ATM high school has five academies, including cybersecurity, in which students prepare themselves for today’s hottest career field.

They can also opt for the law academy. We visited as the mock trial team prepared for a competition, inside the school’s courtroom. The kids learn all facets of the criminal justice system and a ton of communication skills.

“Half the kids here have aspirations of becoming a lawyer, the other half are here because it’s an opportunity to work on skills you’re gonna use in every aspect of life, even if you don’t want to be a lawyer,” said the law teacher, Luke Schlehuber.

This is a full-service public high school with a private school feel. At 1,700 students, ATM is much smaller than most public high schools, and they’ve cultivated a culture of success here among the student body.

“They have the expectation of being academically successful and we have to deliver that,” said Shinn.

Just being a student here is an education in itself, as everyone learns about the world from each other.

“Such a unique and diverse population, we have over 60 countries represented here, over 35 languages, we have students from all over the world,” Shinn explained.

As the saying goes, think global, act local. In a partnership with the Frost Science Museum, the marine science academy students are immersed in the South Florida coastal ecosystem. The campus is located immediately adjacent to Oleta State Park, at the northern end of Biscayne Bay.

“They learn about the life cycle of the mangrove, their ecological importance, so that creates a really good awareness,” said Francisco Donath, the marine science teacher.

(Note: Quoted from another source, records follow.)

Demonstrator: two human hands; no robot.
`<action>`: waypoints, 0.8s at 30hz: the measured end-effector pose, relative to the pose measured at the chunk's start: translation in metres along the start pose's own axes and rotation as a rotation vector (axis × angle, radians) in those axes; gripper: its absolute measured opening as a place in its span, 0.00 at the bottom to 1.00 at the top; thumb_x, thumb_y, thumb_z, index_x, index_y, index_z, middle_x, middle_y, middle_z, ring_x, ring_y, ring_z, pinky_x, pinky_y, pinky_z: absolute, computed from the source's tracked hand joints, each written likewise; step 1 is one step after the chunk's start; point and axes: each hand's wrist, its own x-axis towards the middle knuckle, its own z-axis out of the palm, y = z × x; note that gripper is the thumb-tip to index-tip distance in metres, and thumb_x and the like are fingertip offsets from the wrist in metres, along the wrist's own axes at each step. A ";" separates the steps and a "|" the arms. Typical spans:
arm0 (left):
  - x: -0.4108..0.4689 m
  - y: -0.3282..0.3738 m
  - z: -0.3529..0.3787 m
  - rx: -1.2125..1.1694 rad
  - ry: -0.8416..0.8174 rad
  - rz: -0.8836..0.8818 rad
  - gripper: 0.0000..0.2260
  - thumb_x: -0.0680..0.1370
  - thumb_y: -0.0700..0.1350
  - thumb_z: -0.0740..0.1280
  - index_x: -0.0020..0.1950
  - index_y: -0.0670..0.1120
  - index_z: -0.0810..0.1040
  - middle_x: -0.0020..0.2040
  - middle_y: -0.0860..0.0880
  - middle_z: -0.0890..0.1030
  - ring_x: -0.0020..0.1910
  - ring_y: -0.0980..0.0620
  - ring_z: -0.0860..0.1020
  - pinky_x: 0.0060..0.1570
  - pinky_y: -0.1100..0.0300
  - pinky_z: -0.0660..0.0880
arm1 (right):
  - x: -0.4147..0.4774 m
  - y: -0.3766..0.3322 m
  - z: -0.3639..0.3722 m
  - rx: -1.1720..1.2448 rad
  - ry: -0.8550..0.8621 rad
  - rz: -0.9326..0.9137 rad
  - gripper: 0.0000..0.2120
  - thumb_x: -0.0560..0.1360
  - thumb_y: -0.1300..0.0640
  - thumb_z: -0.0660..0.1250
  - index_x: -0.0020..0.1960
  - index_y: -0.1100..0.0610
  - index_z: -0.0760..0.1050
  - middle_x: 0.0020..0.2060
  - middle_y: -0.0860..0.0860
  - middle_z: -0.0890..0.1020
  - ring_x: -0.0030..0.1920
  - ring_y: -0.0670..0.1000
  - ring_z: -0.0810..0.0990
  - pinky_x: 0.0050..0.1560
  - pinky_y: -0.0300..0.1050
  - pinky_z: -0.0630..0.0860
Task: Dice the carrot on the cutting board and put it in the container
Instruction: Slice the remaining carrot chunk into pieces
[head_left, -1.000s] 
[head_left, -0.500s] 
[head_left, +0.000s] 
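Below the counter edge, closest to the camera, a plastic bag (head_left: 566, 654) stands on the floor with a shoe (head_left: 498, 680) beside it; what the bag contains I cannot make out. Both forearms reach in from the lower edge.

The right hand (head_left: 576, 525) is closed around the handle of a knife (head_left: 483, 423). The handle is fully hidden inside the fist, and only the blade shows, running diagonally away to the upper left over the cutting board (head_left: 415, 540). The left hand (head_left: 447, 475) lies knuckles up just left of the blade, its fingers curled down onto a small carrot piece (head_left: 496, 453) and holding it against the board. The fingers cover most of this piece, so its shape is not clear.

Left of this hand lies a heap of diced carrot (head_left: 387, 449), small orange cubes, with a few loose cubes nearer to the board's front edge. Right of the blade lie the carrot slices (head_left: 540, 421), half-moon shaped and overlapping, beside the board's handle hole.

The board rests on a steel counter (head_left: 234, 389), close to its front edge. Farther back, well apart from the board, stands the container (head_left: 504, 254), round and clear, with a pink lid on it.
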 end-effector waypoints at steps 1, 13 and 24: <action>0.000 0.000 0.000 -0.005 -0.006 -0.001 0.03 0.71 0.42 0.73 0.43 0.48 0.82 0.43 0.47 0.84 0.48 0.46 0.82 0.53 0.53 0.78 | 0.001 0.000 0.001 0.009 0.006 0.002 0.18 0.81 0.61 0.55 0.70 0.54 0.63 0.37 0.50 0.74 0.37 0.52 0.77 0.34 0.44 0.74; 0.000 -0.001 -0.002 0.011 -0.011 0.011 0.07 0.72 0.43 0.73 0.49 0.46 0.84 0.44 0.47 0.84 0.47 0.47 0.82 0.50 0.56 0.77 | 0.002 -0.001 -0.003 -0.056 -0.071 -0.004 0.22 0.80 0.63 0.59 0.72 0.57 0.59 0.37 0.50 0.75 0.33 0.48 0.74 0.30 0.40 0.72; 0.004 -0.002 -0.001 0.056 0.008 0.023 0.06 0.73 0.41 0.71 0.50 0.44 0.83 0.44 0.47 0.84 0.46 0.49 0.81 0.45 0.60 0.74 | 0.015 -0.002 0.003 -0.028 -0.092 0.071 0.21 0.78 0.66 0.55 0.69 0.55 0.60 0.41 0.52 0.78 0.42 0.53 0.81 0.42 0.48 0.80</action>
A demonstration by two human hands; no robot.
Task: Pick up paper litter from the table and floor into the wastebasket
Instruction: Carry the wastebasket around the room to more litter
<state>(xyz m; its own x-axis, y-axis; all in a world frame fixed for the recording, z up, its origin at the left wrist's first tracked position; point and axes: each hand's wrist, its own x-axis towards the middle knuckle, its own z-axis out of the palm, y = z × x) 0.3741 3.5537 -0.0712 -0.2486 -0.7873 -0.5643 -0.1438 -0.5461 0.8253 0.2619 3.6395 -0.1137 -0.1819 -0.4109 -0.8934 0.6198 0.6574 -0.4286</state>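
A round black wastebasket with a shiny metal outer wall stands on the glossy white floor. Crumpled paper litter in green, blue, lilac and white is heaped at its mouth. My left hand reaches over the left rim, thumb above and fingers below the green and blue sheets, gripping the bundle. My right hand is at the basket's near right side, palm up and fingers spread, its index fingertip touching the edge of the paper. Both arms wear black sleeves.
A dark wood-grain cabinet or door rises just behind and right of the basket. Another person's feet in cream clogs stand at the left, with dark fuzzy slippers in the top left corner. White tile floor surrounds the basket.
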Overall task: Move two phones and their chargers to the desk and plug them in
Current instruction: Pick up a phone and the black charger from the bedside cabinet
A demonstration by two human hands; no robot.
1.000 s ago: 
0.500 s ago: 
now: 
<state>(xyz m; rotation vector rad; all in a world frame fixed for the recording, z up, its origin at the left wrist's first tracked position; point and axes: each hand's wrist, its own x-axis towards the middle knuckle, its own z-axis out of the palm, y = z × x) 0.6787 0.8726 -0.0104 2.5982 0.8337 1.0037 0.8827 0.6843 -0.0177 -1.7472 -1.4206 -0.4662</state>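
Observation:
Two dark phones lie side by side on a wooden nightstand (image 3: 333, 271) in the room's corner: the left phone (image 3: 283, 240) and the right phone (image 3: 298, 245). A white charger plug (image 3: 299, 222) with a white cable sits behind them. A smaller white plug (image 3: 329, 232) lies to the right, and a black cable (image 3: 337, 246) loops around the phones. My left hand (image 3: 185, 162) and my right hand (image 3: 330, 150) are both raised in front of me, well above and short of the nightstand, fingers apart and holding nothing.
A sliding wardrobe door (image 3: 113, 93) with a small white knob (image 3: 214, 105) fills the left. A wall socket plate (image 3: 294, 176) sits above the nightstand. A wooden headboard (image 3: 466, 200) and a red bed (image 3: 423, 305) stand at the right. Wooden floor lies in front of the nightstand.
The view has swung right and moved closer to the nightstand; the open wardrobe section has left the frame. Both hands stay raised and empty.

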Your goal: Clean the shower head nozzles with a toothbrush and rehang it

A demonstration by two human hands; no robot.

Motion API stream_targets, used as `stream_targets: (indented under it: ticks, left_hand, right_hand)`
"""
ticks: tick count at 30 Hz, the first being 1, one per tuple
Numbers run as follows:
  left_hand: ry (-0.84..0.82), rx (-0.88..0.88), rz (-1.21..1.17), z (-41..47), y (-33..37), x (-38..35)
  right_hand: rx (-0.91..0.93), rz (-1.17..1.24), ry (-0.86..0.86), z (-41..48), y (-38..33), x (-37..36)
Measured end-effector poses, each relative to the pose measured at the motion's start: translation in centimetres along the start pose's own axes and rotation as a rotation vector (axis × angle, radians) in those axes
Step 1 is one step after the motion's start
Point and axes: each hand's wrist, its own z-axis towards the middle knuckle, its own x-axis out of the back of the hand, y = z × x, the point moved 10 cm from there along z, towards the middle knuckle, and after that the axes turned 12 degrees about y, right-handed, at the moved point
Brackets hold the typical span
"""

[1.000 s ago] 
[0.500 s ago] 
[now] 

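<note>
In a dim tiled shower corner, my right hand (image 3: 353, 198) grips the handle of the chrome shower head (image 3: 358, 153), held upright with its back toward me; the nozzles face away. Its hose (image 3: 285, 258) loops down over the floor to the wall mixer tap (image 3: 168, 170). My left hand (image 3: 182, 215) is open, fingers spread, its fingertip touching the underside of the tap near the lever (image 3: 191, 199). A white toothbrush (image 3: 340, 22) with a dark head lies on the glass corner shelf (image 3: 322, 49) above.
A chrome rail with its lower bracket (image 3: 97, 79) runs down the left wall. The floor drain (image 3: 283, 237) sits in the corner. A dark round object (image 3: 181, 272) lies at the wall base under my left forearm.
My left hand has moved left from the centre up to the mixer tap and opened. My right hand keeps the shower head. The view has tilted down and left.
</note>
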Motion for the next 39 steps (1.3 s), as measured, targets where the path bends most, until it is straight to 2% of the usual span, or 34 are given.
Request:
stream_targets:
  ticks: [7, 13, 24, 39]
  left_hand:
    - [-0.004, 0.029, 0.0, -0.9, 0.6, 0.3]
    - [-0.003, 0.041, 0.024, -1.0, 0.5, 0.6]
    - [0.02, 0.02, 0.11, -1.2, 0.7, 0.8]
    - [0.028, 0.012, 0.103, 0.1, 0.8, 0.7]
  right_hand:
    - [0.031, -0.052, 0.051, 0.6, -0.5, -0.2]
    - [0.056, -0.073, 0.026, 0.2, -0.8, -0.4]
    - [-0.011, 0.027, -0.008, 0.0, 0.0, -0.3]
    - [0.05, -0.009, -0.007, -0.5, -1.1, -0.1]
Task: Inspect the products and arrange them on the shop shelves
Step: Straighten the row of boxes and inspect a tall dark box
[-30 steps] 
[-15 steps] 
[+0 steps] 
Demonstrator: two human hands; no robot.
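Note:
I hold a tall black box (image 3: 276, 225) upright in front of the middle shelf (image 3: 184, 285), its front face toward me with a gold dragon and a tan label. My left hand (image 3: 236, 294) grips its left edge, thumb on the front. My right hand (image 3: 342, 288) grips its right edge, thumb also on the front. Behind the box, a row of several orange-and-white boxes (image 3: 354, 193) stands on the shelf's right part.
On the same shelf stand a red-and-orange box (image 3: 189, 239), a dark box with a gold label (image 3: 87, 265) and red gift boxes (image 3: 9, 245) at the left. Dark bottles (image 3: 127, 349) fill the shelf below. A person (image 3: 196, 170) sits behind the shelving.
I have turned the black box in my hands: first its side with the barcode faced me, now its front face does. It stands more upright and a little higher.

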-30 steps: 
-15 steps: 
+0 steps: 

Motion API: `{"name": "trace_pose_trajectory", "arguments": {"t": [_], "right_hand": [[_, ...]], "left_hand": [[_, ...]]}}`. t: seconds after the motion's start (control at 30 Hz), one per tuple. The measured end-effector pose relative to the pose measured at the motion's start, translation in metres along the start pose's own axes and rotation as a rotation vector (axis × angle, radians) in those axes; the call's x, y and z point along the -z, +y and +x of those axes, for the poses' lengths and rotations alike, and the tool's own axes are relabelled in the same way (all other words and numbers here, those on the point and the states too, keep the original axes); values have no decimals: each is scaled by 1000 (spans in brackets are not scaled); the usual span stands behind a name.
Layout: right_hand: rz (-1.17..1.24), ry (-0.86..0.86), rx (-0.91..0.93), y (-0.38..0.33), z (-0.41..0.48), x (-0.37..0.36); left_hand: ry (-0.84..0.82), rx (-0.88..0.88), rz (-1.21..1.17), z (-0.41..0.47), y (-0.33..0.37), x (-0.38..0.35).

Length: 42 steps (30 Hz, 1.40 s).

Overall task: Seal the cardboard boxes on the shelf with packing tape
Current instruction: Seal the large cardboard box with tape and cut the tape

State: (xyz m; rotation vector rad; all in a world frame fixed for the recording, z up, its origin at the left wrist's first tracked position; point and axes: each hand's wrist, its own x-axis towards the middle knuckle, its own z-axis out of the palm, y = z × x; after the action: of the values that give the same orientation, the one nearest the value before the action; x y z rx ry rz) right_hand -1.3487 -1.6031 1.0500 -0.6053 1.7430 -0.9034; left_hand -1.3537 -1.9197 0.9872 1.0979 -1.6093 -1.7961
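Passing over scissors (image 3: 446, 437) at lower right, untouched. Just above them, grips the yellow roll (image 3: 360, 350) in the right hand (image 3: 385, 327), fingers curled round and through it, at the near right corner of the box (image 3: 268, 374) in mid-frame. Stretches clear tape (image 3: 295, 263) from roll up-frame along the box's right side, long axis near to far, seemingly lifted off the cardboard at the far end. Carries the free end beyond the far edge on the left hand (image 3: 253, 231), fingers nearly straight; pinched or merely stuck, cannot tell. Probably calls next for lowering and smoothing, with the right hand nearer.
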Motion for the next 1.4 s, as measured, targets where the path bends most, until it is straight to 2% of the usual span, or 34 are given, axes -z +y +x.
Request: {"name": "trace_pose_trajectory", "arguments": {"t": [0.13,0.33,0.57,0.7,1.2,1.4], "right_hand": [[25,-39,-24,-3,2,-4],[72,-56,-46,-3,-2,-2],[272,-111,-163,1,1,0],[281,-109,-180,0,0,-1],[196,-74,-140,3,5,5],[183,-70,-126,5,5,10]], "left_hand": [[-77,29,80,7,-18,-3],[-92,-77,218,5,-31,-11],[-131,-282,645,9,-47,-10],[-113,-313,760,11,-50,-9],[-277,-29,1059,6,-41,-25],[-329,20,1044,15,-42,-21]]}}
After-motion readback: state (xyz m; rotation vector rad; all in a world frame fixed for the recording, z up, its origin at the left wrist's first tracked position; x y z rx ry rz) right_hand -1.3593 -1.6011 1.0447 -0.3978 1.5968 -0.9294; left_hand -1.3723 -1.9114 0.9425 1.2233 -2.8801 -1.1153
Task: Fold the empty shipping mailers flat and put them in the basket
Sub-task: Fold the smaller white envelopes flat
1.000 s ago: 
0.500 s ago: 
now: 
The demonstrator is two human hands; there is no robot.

So in the marine biology program, they’re not just learning about the importance of the mangrove forest, they’re actually growing their own seedlings and planting them out in the environment where they’re needed. Donath estimates they’ve planted more than 3,000 seedlings since they started the program.

You might say the school has grown up since it opened ten years ago, and as the JROTC team showed us, they will keep saluting success at ATM. You can take that to the bank.